Superior Motors and Maggie’s Farm Rum team up for Latin American dinner | Food | Pittsburgh | Pittsburgh City Paper

Superior Motors and Maggie’s Farm Rum team up for Latin American dinner

What “grows together, goes together.”

click to enlarge PHOTO: SUPERIOR MOTORS
Photo: Superior Motors

For the next installment of its 2019 dinner series, Superior Motors isn’t teaming up with a chef. The restaurant is partnering with a distillery.

Maggie’s Farm Rum is the dinner’s star. Signature spirits from the distillery, such as the Queen’s Share and 50/50 dark rum, will be featured in cocktails crafted by Will Groves (Maggie’s Farm) and Jeremy Bustamante (Superior Motors).

The cocktails will pair with a six-course Latin American menu by Superior Motors head chef Kevin Sousa.
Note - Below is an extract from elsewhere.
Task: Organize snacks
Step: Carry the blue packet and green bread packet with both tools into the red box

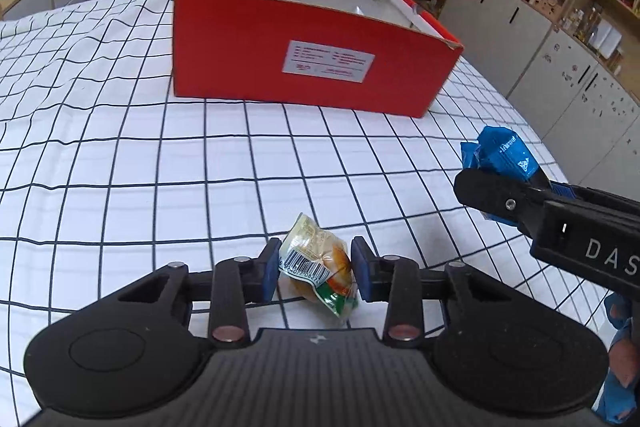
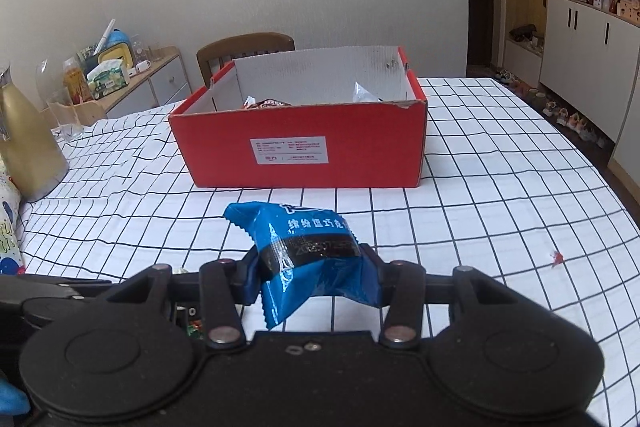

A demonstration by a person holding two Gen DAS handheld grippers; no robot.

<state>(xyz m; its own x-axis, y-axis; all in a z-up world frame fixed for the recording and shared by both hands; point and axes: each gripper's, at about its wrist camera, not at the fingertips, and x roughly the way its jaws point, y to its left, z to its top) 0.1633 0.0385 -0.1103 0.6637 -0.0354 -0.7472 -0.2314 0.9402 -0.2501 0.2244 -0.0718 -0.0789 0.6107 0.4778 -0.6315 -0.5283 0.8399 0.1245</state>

As Groves puts it, what “grows together, goes together.” To showcase the diversity of rum, Sousa’s courses explore the scape of Latin American cuisine. 

“If we’re going to do this dinner, people are going to expect food from the areas where rum is produced,” comments Superior Motors general manager Christopher Clark. “If we’re going to tell the story that rum is versatile, why wouldn’t we think outside of the box?”

Sousa’s six-course celebration starts with hearts of palm, moving into ceviche, Brazil’s national dish, feijoada, an Argentinian play on steak remoulade, moqueca (Brazilian stew), and finishes off with a shortbread dulce de leche. 

click to enlarge Ceviche - PHOTO: SUPERIOR MOTORS
Photo: Superior Motors

Pairing courses with a harder spirit, instead of wine or beer, opens a door to flavor. Mixed drinks have the liberty to be literal. If a dish has pineapple, bartenders can use pineapple. The high alcohol and acid content cuts through heavy dishes. Rum has the power, as Groves puts it, “to wake you up” as diners fall into a six-course daze.

Both Groves and Bustamante approach cocktails with simplicity, Groves commenting he got “spit out the other side of craft cocktails.” The ingredient list won’t be long and full of jumbled jargon; these cocktails will be accessible. Flavor comes first.

At the dinner, all courses will be served family style. It’s another detail that pays homage to Latin America, Clark referencing his time in Argentina. Plated dinners, he notes, leave less room for conversation. This dinner, in Clark’s eyes, should be a shared, conversational experience.

The Maggie’s Farm Rum dinner promises to be a hit. Clark predicts around 150 guests, which means he’ll have to rent some tables. Groves attributes the dinner’s success to open minds, missing from the dinner scene a few years ago. Now, the city is full of adventurous eaters who don't just say, “I drink wine” or “I drink beer.” Pittsburgh eats (and drinks) everything.